За ту страшную ночь получила я медаль «За отвагу». В названии всё сказано. Берегу я медаль эту пуще ока. Дороже мне она любого ордена. Был ещё у меня взят небольшой кусок толстого зеркала с разбитого в ту ночь нашего прожектора. Взяла на память о штурме Берлина. Долго хранила, да вот беда: дети, когда были малые, нашли его у меня в шкатулке и потеряли. Зайчики пускали во дворе и потеряли. Вот уж жалко мне того зеркальца…
Тогда же нашему 43-му прожекторному полку дали орден Александра Невского. Радовались мы, конечно. По сто грамм наливали всем.
…Первая из нашей семьи я домой прибыла. Добралась я на попутке в Шелтозеро. На мне гимнастёрочка, юбка, сапожки, беретик со звёздочкой. Всё новое.

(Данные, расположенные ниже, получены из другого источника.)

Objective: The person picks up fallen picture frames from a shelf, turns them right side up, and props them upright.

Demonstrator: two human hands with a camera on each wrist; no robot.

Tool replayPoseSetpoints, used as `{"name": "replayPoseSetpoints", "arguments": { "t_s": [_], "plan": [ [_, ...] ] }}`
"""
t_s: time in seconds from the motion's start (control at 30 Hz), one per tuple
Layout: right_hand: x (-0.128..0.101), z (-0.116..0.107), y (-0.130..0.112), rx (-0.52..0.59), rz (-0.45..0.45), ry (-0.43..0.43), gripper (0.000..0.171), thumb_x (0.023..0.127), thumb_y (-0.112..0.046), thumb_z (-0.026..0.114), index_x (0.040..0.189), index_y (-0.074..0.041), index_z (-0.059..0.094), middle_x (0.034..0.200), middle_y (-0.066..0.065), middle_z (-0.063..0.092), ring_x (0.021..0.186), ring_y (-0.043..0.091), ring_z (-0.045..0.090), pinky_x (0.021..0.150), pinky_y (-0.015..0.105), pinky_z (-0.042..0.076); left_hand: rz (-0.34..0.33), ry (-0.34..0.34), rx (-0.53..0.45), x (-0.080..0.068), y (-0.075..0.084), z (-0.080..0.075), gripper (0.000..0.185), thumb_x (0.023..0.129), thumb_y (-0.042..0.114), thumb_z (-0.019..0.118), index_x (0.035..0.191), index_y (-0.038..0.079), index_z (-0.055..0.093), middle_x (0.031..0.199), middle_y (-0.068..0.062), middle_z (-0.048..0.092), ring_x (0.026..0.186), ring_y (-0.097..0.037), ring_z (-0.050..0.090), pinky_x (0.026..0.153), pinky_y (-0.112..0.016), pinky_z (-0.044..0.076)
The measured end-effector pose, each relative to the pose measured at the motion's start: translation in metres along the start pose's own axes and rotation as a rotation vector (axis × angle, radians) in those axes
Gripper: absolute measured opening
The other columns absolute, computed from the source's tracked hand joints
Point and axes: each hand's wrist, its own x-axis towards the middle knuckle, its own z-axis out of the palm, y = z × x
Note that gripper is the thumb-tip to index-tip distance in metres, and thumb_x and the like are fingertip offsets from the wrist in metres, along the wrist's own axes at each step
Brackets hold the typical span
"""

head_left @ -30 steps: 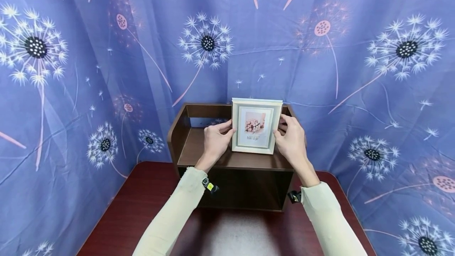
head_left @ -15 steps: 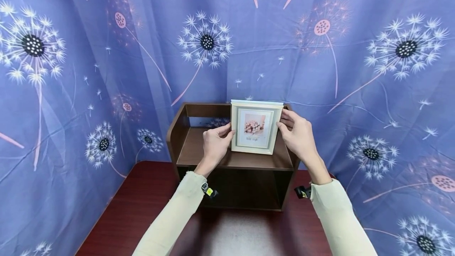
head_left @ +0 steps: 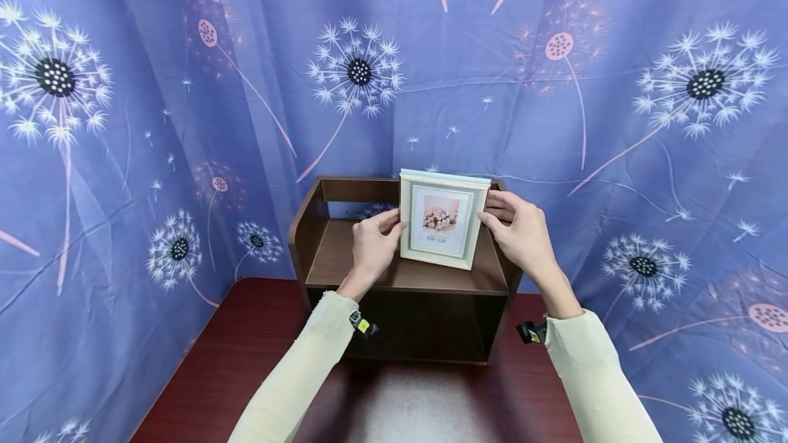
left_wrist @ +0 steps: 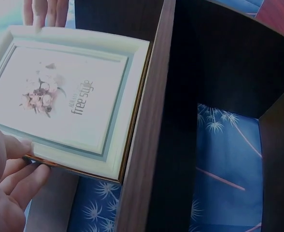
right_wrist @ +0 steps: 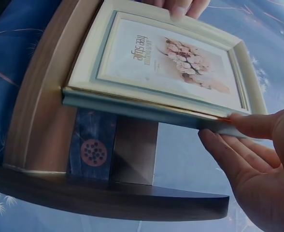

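Left hand [head_left: 373,246] and right hand [head_left: 524,232], narrowly parted between thumb and fingers, pinch the opposite side edges of a picture frame [head_left: 440,221]. Each thumb lies toward the front face; the other fingers reach behind the edges, where their tips are partly hidden. The frame stands upright between the hands; its back is out of sight, and the small lettering beside "free style" is hard to read. Just below both hands lies the upper board of a brown shelf unit [head_left: 347,258]; whether the frame's whole lower edge bears on it cannot be told. The left wrist view cuts off the left hand and shows only fingers of the right. Farther below the hands, the unit's lower compartment is dark, and a reddish table [head_left: 228,340] extends beneath the sleeves [head_left: 298,368]. Beyond the hands hangs a blue dandelion-patterned curtain [head_left: 449,39].
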Motion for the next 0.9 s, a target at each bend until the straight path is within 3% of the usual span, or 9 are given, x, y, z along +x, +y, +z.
{"name": "replayPoseSetpoints", "arguments": {
  "t_s": [0.1, 0.2, 0.43, 0.63, 0.77, 0.9],
  "plan": [
    [-0.001, -0.002, -0.001, 0.009, 0.005, -0.008, 0.043, 0.097, -0.013, 0.075, 0.138, 0.0, 0.066, 0.121, 0.022, 0.077, 0.108, 0.04, 0.077, 0.082, 0.019, 0.061, 0.002, -0.012, 0.006, 0.004, -0.003, 0.001, 0.03, 0.094, 0.012, 0.079, 0.122, 0.004, 0.079, 0.112, -0.013, 0.081, 0.102, -0.023, 0.08, 0.087, -0.039, 0.065],
    [-0.002, -0.003, -0.001, 0.033, 0.009, -0.019, 0.043, 0.096, -0.016, 0.078, 0.136, -0.001, 0.068, 0.119, 0.021, 0.078, 0.106, 0.039, 0.078, 0.073, 0.0, 0.047, -0.002, -0.023, 0.012, 0.008, -0.007, 0.003, 0.031, 0.095, 0.012, 0.078, 0.124, 0.004, 0.077, 0.113, -0.013, 0.081, 0.103, -0.022, 0.08, 0.087, -0.038, 0.065],
    [-0.005, -0.003, -0.002, 0.06, 0.002, -0.015, 0.041, 0.094, -0.02, 0.082, 0.129, -0.004, 0.071, 0.114, 0.018, 0.08, 0.101, 0.034, 0.079, 0.071, 0.006, 0.052, 0.004, -0.042, 0.013, 0.018, -0.012, 0.006, 0.031, 0.096, 0.013, 0.077, 0.126, 0.003, 0.077, 0.115, -0.012, 0.081, 0.105, -0.022, 0.08, 0.088, -0.039, 0.065],
    [-0.006, 0.002, -0.005, 0.086, -0.032, -0.027, 0.038, 0.09, -0.02, 0.086, 0.123, -0.005, 0.075, 0.107, 0.015, 0.082, 0.091, 0.012, 0.078, 0.073, 0.011, 0.056, -0.005, -0.044, 0.027, 0.024, -0.017, 0.006, 0.032, 0.096, 0.015, 0.077, 0.127, 0.006, 0.077, 0.115, -0.011, 0.081, 0.104, -0.022, 0.08, 0.087, -0.039, 0.065],
    [-0.007, 0.009, -0.01, 0.111, -0.043, -0.063, 0.035, 0.089, -0.022, 0.086, 0.12, -0.007, 0.077, 0.107, 0.013, 0.082, 0.096, 0.017, 0.078, 0.081, 0.022, 0.062, -0.043, -0.05, 0.029, 0.028, -0.019, 0.007, 0.032, 0.096, 0.016, 0.077, 0.128, 0.009, 0.077, 0.114, -0.009, 0.081, 0.105, -0.02, 0.079, 0.086, -0.04, 0.065],
    [-0.007, 0.017, -0.016, 0.149, -0.043, -0.105, 0.035, 0.091, -0.022, 0.085, 0.121, -0.007, 0.077, 0.11, 0.014, 0.081, 0.102, 0.026, 0.078, 0.085, 0.023, 0.062, -0.071, -0.075, 0.024, 0.034, -0.02, 0.008, 0.034, 0.098, 0.015, 0.075, 0.132, 0.01, 0.075, 0.117, -0.008, 0.081, 0.109, -0.018, 0.078, 0.089, -0.039, 0.064]
  ]
}}
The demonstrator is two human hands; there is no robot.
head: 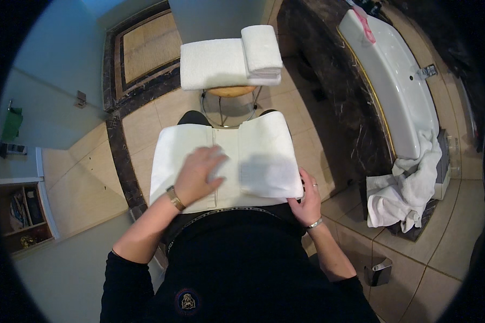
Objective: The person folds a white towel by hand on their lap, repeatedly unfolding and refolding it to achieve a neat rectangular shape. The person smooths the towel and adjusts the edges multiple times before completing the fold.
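Note:
Across my lap lies a white towel [226, 194], with its left and right sides folded in towards a flat middle strip. My left hand [200, 171], blurred, is over the towel's left half near the strip, thumb apart and nothing in it. Whether the palm touches the cloth I cannot tell. At the towel's lower right corner, my right hand [308, 198] grips the edge, its thumb near the corner and its fingers along the side. Dark-clad knees show just beyond the towel's far edge.
Ahead, a stool [230, 91] bears folded white towels [214, 64]. To the right, a white sink [400, 76] sits in a dark marble counter [335, 68], with a pink item [364, 26] on its rim and a crumpled towel [412, 189] nearby. A frosted glass panel [56, 80] stands left.

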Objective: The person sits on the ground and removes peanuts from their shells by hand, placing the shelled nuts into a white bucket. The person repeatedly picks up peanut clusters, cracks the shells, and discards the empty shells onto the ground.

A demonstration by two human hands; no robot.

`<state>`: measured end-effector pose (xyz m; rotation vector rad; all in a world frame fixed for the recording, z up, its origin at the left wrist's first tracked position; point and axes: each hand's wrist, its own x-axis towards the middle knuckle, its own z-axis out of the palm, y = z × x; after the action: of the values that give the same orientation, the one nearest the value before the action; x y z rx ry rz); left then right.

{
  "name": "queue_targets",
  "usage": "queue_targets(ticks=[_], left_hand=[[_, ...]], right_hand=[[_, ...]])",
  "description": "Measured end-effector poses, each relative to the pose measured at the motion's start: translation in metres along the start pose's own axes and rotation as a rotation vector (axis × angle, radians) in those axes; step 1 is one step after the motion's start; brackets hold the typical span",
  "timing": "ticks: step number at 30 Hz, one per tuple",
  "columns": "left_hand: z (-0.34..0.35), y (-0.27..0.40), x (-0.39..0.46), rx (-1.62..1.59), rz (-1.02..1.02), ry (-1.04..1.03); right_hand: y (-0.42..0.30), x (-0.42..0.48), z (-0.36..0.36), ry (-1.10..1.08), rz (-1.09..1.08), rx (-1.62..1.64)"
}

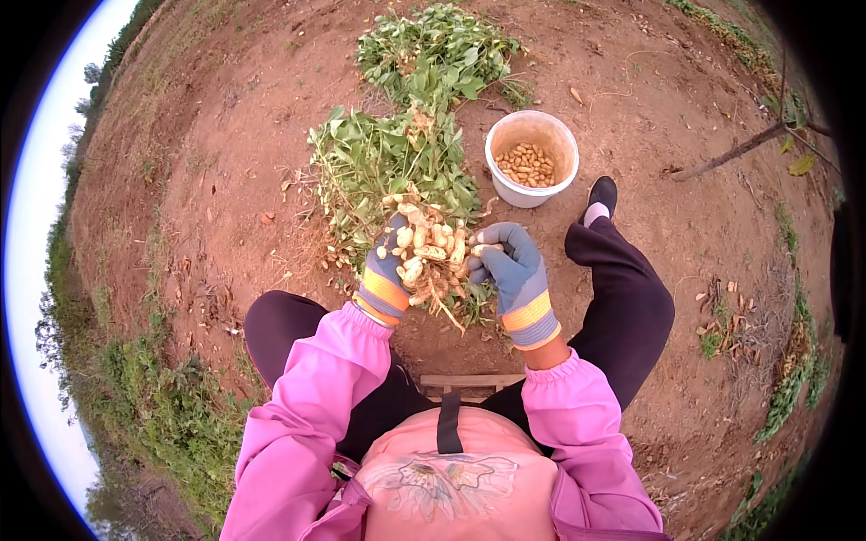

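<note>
My left hand (388, 264), in a grey-blue work glove with an orange cuff, grips a peanut plant by its root end. A thick cluster of peanut pods (433, 243) and thin roots lies over that hand and partly hides its fingers. At the cluster's right side, my right hand (511, 260), gloved alike, pinches a peanut pod (486, 249) between thumb and fingers. Beyond my right hand a white plastic bucket (496, 181) stands on the soil, its bottom covered with picked peanuts (526, 166).
Pulled peanut plants (392, 155) with green leaves lie in front of me, with a further heap (440, 47) behind. My shoe (602, 195) is near the bucket. A bare branch (734, 150) rises at the right. Below me is a wooden seat edge (471, 380).
</note>
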<state>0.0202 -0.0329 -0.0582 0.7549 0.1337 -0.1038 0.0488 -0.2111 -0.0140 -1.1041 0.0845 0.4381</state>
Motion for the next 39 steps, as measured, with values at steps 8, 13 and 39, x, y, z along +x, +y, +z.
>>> queue_targets(ticks=[8,13,39], left_hand=[[-0.037,-0.007,-0.01,0.281,0.144,-0.011],[-0.031,-0.006,-0.01,-0.196,0.027,-0.014],[0.013,0.004,-0.013,-0.314,-0.052,-0.019]], right_hand=[[0.01,0.003,0.004,-0.106,-0.157,-0.568],[0.02,-0.005,0.011,-0.079,-0.246,-0.683],[-0.001,-0.006,0.009,-0.077,0.082,-0.181]])
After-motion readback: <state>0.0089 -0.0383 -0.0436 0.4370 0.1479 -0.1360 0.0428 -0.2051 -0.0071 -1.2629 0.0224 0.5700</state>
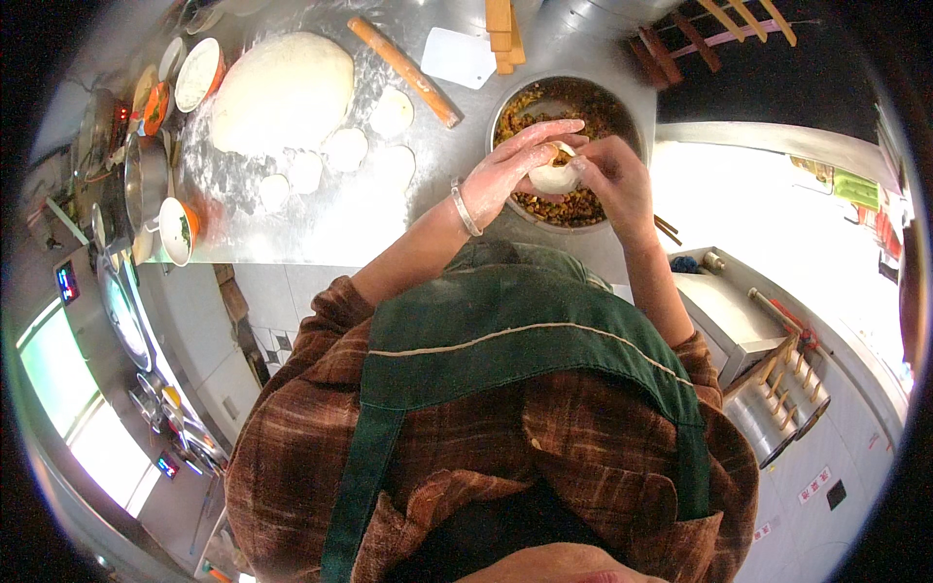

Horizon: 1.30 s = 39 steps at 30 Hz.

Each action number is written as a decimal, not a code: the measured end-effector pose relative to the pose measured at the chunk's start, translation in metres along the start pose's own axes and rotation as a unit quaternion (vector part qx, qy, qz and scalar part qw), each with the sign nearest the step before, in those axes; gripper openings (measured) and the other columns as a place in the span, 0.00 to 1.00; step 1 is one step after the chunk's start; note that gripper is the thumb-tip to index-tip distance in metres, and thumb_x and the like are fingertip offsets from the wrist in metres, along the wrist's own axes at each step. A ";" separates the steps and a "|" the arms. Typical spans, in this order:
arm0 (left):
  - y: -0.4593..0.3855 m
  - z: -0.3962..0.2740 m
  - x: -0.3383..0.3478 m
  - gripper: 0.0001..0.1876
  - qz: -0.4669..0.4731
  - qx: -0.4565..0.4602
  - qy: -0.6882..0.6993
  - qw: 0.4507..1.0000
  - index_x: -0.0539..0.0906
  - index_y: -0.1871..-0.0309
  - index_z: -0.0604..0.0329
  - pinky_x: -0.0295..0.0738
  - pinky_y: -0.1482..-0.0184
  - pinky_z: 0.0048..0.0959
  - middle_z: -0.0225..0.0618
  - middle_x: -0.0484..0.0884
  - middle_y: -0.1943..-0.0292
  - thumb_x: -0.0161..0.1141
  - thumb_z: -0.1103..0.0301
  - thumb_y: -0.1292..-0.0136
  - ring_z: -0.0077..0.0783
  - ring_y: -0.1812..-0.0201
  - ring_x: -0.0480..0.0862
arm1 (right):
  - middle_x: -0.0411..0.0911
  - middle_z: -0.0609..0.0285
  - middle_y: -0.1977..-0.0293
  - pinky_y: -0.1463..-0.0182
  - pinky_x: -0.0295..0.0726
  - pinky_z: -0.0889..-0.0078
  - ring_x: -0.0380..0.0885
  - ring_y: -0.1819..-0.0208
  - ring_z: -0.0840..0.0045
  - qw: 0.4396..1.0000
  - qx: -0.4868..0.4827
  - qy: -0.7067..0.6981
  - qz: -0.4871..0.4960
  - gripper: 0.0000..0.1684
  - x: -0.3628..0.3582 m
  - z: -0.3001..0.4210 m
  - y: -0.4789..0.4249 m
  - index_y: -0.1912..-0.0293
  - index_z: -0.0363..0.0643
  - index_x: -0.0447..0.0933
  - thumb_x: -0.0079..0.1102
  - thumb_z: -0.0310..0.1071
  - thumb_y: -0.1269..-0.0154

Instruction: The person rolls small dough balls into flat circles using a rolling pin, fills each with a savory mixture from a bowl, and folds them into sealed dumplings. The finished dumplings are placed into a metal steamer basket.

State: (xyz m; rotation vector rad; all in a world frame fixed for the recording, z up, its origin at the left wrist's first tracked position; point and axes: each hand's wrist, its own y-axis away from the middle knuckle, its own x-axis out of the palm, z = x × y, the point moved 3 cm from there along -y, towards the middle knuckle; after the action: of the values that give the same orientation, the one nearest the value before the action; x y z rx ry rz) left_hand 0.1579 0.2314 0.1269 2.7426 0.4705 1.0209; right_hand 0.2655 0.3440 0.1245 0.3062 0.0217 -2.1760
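Observation:
My left hand [499, 171], floury and with a bangle at the wrist, cradles a filled dough bun [554, 181]. At its top a gap shows brown chopped filling. The fingertips of my right hand [623, 178] grip the bun's dough edge from the other side. Both hands are above a round metal bowl [497, 120], which holds a chopped, oily filling [565, 210]. The hands and bun hide the bowl's middle. Left of the bowl, several flattened dough rounds [345, 149] lie on the floured steel table [444, 164].
A large dough mass [284, 91] lies at the back left, beside a wooden rolling pin [404, 71] and a white plastic scraper [458, 58]. A bowl of white powder [198, 75] and a bowl with chopped greens [176, 232] line the left side. Chopsticks [668, 229] stick out past the filling bowl.

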 end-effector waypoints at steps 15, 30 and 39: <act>-0.007 0.015 -0.013 0.17 -0.017 0.116 -0.209 0.971 0.71 0.44 0.62 0.63 0.42 0.24 0.32 0.74 0.47 0.47 0.76 0.36 0.24 0.45 0.71 | 0.75 0.65 0.68 0.59 0.73 0.82 0.73 0.64 0.85 0.994 0.053 -0.053 0.074 0.13 0.005 0.005 0.004 0.57 0.38 0.72 0.59 0.24 0.44; -0.001 0.002 -0.015 0.24 0.031 0.005 0.027 0.999 0.61 0.36 0.57 0.76 0.50 0.33 0.41 0.68 0.41 0.45 0.64 0.34 0.32 0.44 0.72 | 0.77 0.63 0.72 0.62 0.74 0.80 0.74 0.69 0.84 0.999 0.010 0.041 -0.010 0.08 -0.002 0.006 0.000 0.66 0.38 0.74 0.62 0.27 0.47; -0.010 0.014 -0.014 0.21 -0.011 0.086 -0.160 0.983 0.68 0.41 0.61 0.63 0.40 0.25 0.34 0.71 0.44 0.47 0.75 0.38 0.27 0.42 0.69 | 0.76 0.64 0.75 0.65 0.75 0.81 0.75 0.71 0.86 0.996 0.008 0.083 0.023 0.07 0.007 0.006 0.001 0.67 0.39 0.74 0.61 0.27 0.47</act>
State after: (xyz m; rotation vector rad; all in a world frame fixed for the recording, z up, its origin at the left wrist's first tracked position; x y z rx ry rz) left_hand 0.1548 0.2347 0.1055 2.9692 0.5543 0.5372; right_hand 0.2612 0.3374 0.1292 0.4906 0.0900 -2.1012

А на погонах — лычка ефрейторская, жёлтенькая, золотистая. Медали на груди блестят. Подхожу к родительскому дому. Мама милая моя в огородике что-то делает. Увидела меня, глянула из-под ладони и в избу поспешила. Я кричу ей:
— Мамушка! Это дочка твоя с войны возвернулась!
А она убегает. В избе тоже не сразу признала. Четыре года не виделись! Решила мама, что из военкомата пришли, похоронку на меня принесли.
Первой я припала к мамушке на грудь. А на фронте было ещё три моих брата. Один так и пропал, сгинул без вести. Где погиб, какую смерть принял — неведомо.
Повинилась я тогда за то своё прощальное письмо, да мама всё простила. Слёз-то она много пролила, когда весточку мою горькую получила из Кюстрина…
Писем стала бояться мамушка. А пуще того — людей в казённой военной одежде, военкоматовских начальников с портфелями, в которых документы печальные.